I like to do my annotations right in skim, using ‘text notes’ if the annotations are of reasonable length and the PDF has decent margins, or using ‘anchored notes’ if such is not the case. This way, you may (if you save as PDF w/ separate .skim notes) still have 2 files, I feel that there is a ‘tighter’ connection between them than if you used an rtf, for example, with ‘links’ back to ‘locations’ in skim.

I use OmniOuliner Professional to handle passages from Skim, though I would imagine DTP’s sheets would, assuming that they are sufficiently scriptable (I assume they are, but haven’t checked), also work. Set up some columns to handle document location (unfortunately, OO doesn’t, as far as I can tell, support link creation through applescript), page number, note number, if you are doing academic work, cite key, and, of course, one for the actual annotation.

Then use the following snippet to get the relevant info from Skim.
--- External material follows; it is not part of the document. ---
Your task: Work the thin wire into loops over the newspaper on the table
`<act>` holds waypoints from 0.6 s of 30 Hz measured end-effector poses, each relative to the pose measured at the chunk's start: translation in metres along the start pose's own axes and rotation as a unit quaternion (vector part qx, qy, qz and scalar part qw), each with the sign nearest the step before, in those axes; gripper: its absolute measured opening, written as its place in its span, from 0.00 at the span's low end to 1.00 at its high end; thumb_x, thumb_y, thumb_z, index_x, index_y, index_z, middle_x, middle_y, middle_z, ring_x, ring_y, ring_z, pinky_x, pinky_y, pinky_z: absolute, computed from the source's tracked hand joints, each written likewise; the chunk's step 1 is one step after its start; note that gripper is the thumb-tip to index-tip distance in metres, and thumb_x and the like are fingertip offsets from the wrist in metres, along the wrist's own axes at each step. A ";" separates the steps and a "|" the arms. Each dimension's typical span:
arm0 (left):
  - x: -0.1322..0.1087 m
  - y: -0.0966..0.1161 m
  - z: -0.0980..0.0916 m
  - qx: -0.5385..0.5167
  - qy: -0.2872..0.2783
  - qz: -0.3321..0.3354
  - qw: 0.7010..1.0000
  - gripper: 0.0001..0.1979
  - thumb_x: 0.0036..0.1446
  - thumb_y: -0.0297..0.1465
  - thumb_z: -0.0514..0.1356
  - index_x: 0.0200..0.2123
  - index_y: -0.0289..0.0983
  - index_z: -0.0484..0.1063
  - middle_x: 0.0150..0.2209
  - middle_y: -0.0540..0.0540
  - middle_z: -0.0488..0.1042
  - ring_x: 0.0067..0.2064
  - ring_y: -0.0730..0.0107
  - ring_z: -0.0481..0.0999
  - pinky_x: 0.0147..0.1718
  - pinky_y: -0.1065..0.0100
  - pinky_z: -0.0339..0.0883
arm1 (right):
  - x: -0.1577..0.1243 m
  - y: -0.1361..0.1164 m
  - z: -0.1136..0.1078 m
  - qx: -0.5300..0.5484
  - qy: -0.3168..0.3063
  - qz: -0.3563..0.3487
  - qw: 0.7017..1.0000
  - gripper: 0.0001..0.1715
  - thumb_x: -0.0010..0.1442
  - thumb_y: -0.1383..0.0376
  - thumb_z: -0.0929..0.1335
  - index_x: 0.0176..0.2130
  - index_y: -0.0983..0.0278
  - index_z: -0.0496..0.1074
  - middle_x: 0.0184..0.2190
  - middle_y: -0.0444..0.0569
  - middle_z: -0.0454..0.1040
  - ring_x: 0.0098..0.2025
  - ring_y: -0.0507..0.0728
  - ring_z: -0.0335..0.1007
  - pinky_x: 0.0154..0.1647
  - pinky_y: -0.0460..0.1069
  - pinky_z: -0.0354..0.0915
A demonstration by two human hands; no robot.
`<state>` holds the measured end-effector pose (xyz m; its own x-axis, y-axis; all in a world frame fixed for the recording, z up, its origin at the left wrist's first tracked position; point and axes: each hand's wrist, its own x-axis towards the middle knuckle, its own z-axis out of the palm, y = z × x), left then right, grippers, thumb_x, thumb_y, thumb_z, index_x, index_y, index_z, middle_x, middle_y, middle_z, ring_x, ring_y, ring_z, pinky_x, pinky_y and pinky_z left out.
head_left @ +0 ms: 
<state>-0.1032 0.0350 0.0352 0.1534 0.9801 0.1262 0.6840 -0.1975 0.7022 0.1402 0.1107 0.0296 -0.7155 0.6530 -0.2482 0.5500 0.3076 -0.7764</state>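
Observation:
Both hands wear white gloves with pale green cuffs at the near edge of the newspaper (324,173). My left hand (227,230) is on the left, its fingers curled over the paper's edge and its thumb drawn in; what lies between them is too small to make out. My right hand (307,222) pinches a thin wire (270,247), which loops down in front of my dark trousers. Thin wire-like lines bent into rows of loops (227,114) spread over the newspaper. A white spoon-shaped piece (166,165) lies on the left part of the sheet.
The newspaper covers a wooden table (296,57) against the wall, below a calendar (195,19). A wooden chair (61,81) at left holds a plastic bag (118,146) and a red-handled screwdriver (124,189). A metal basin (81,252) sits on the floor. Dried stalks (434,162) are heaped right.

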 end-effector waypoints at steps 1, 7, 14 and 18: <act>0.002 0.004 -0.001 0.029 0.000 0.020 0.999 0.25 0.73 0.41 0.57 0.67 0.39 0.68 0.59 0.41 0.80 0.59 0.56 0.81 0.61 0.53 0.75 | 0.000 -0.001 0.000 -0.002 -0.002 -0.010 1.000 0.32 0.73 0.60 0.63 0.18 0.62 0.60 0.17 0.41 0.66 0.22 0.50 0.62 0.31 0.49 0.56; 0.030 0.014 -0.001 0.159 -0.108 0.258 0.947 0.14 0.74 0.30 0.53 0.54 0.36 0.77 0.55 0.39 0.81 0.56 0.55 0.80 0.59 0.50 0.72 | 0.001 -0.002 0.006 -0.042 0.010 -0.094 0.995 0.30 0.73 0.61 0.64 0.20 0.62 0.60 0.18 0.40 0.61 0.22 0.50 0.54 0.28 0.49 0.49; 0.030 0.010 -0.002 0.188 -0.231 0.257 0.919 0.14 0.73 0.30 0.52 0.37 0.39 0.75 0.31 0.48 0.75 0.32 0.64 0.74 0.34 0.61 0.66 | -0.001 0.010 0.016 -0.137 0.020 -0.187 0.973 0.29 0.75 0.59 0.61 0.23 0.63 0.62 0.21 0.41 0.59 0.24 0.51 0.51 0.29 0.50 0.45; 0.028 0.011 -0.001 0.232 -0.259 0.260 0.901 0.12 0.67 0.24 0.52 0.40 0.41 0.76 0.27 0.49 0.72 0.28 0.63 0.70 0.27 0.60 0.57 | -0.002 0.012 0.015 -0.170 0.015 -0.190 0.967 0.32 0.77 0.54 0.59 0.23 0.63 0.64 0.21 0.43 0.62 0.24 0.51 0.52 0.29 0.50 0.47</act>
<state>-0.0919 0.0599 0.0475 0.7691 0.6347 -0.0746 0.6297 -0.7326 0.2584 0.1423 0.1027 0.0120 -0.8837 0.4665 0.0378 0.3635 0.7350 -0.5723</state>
It processes either the selected note, or if you have simply selected some text, grabs that selected text (this would be useful if you wanted to have the script go ahead and create a note for that selection; unfortunately, it seems that the AS implementation of note creation is broken right now). I also have included a reference to a subroutine that is commented out. This would process the highlighted text, for example, creating one paragraph from each of the lines.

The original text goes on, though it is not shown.